Una vez me vi libre corrí hacia urgencias que era en donde se encontraban mis compañeras. Detrás de mí pude escuchar cómo algo cerraba de golpe la puerta, luego sentí como si alguien con respiración agitada flotara persiguiéndome; por supuesto, no quise voltear y lo último que habría hecho sería desde luego regresarme a recoger mis pertenencias, las cuales habían quedado tiradas en el suelo.
Al verme, mis compañeras se pusieron a reír de mí por lo despeinada que venía y sin la cofia puesta, pensaron que les jugaba una broma. Más al verme de cerca con el rostro desencajado y los ojos hinchados de tanto llorar se conmovieron y comenzaron con el interrogatorio. Ellas pensaron que me había quedado dormida en alguna de las habitaciones, como a veces hacíamos en los turnos de madrugada. Me cuestionaron las razones de mi estado pero, del miedo, no pude contarles nada sobre ninguna de las dos experiencias vividas. Primero en la regadera fuera de servicio del cuarto cuando pensé que fue una broma, y luego en la propia habitación marcada con el número cuatro, lo cual me confirmó que de ninguna forma aquellos sucesos fueron un chiste.

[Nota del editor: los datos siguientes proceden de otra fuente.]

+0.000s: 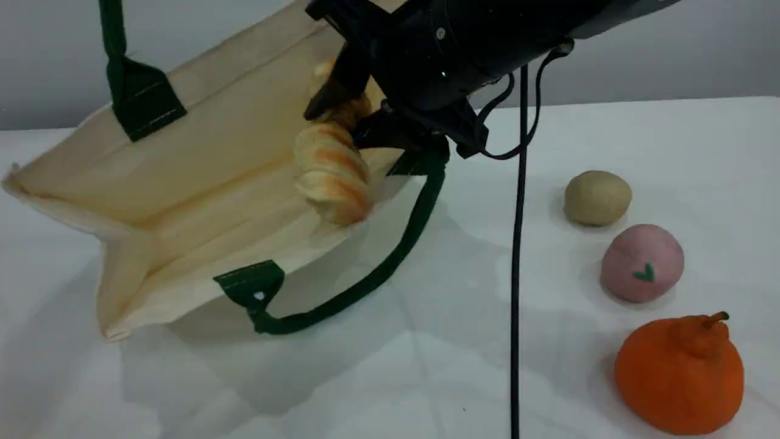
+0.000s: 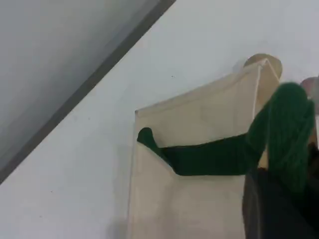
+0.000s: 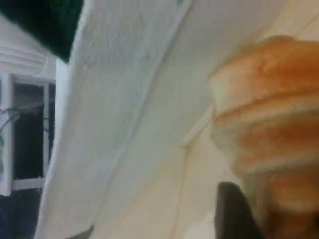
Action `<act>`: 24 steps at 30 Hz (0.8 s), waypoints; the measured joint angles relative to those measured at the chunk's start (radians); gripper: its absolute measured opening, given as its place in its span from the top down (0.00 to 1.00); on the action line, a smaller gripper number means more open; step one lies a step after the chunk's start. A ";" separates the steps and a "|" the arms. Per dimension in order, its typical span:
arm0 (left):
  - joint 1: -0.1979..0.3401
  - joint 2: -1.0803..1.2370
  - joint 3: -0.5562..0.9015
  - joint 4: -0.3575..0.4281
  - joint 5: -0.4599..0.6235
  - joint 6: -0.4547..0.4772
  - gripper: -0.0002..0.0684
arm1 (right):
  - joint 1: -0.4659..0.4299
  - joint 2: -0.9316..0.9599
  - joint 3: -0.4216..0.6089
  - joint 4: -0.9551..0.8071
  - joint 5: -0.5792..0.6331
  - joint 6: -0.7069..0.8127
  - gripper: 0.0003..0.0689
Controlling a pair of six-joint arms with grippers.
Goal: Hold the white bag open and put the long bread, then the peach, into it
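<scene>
Your right gripper [image 1: 350, 122] is inside the mouth of the white bag [image 1: 201, 152], and the long bread [image 1: 332, 171] hangs at its tip, just above the lower wall of the bag. One dark finger [image 3: 234, 214] lies against the loaf in the right wrist view, but you cannot tell from these views whether the jaws clasp it or have begun to let go. Your left gripper [image 2: 279, 199] is clenched on the upper green handle [image 2: 209, 157], lifting that side so the mouth gapes toward the bread.

Expect the loaf to be light and spongy: golden-orange crust, pale crosswise ridges, a rounded end. It looks likely to give under pressure, so take it across the middle of its length, between ridges, not by an end. The bag is thin cream canvas, limp, and will likely collapse wherever it is not held; the lower handle [image 1: 365, 274] trails slack on the white table [image 1: 426, 366] outside the bag.

The peach [image 1: 641, 262] sits well to the right of the bag, between a tan potato-like ball [image 1: 597, 198] and an orange stemmed fruit [image 1: 679, 375]. It is round, matte pink, with a green leaf mark, and probably soft and light. Grasp it across its widest part; its neighbours stand near, so come straight down.
</scene>
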 joint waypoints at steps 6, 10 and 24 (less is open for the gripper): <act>0.000 0.000 0.000 0.000 0.000 0.000 0.86 | 0.000 0.000 -0.026 -0.003 0.047 -0.001 0.29; 0.000 0.000 0.000 0.001 0.000 0.000 0.86 | 0.000 -0.004 -0.036 -0.003 0.062 -0.028 0.25; 0.001 0.000 0.000 0.013 0.000 -0.001 0.86 | -0.001 -0.100 -0.036 -0.312 0.083 -0.067 0.25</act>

En eso estaba, tratando de calmarme para de esa manera poder entonces narrarles lo sucedido y, de pronto, la expresión de divertida curiosidad en los rostros de las cinco compañeras que me interrogaban, se tornó primero en sorpresa y luego en terror cuando miraron hacia mis espaldas. Instintivamente giré mi cuerpo y mi cabeza para ver qué era lo que había hecho reaccionar así a mis compañeras de turno, y de esa forma poder ver aterrorizada la diabólica sombra flotante con su guadaña. Desde el fondo del pasillo blandiendo con saña su arma infernal, se dirigía velozmente y directo hacia mi persona. No tuve tiempo para nada más, que de cerrar los ojos e intentar subir las manos y así cubrirme el rostro cuando, la dantesca figura proveniente del reino de la oscuridad, descargó un fuerte golpe haciendo uso de su mortífero instrumento. Sentí un duro jalón en el cuello, como seguramente lo sintieron las otras cinco pues, un segundo después, nuestras seis cabezas rodaban por el piso brillante y pulcro del hospital, tiñéndolo de rojo instantáneamente.

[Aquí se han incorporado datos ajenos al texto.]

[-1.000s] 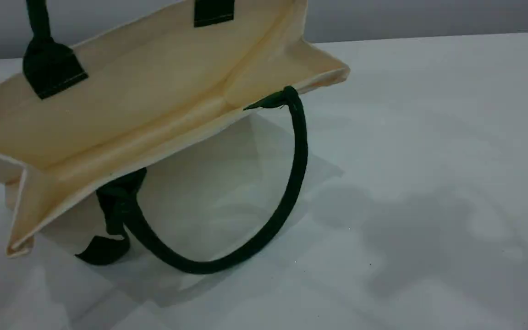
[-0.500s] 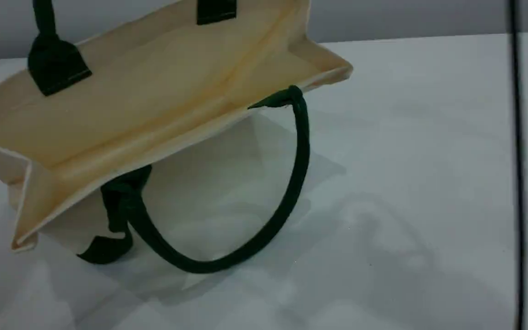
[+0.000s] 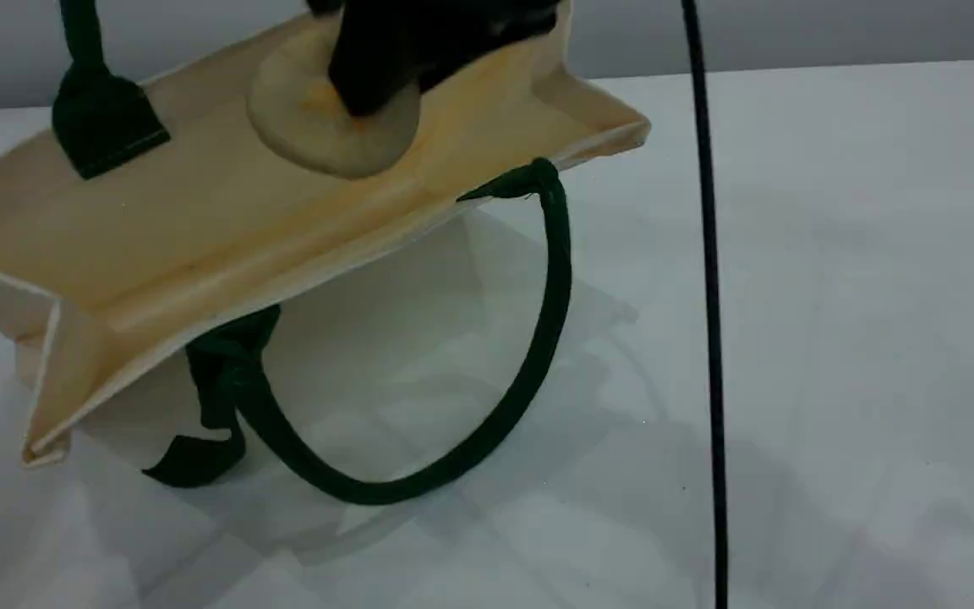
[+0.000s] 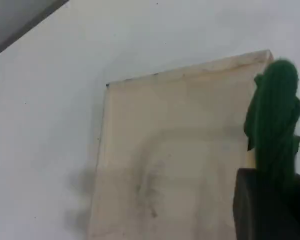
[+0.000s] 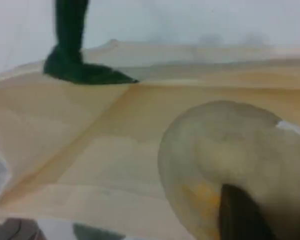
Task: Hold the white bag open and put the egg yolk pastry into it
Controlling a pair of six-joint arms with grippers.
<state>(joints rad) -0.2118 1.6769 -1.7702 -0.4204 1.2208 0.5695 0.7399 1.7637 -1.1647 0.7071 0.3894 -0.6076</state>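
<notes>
The white bag (image 3: pixel 225 228) stands tilted with its mouth wide open, cream inside. Its far green rope handle (image 3: pixel 81 34) runs up out of the scene view. In the left wrist view my left gripper (image 4: pixel 270 200) is shut on that green handle (image 4: pixel 275 115), beside the bag's stained outer side (image 4: pixel 180 150). The near handle (image 3: pixel 487 423) hangs slack down to the table. My right gripper (image 3: pixel 369 85) reaches in from the top, shut on the egg yolk pastry (image 3: pixel 318 127), which hangs in the bag's mouth. The right wrist view shows the pastry (image 5: pixel 225 160) above the dark fingertip (image 5: pixel 240 217).
A thin black cable (image 3: pixel 707 254) hangs down to the right of the bag. The white table (image 3: pixel 859 296) stretches out to the right and front. A grey wall (image 3: pixel 791 34) closes the back.
My right gripper has come in from the top with the pastry and now hangs in the bag's mouth. The black cable has swung left. The bag has barely moved.
</notes>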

Fue entonces cuando mi cuerpo pegó un brinco en la cama y se incorporó como por instinto, a la vez que mi garganta gemía tratando de inhalar para así ingresar la mayor cantidad de aire hacia los pulmones. Luego de una serie de jadeos aterrorizados, me fui tranquilizando al darme cuenta que no había sido más que otro de los sueños recurrentes, los cuales desde hacía una semana no me dejaban descansar por las noches. Desde cuando sucedió todo lo narrado a excepción de la parte final, que se repetía con todo lo demás, como en una penitencia forzada por el inconsciente en mis horas de sueño más profundo. Afortunadamente esa pesadilla diaria terminó esa tarde, cuando luego de acudir al confesionario, al fin pude contarles a mis compañeras y a mi familia con detalle lo sucedido aquel anochecer en el hospital, con esa terrible experiencia tan dantesca como tenebrosa.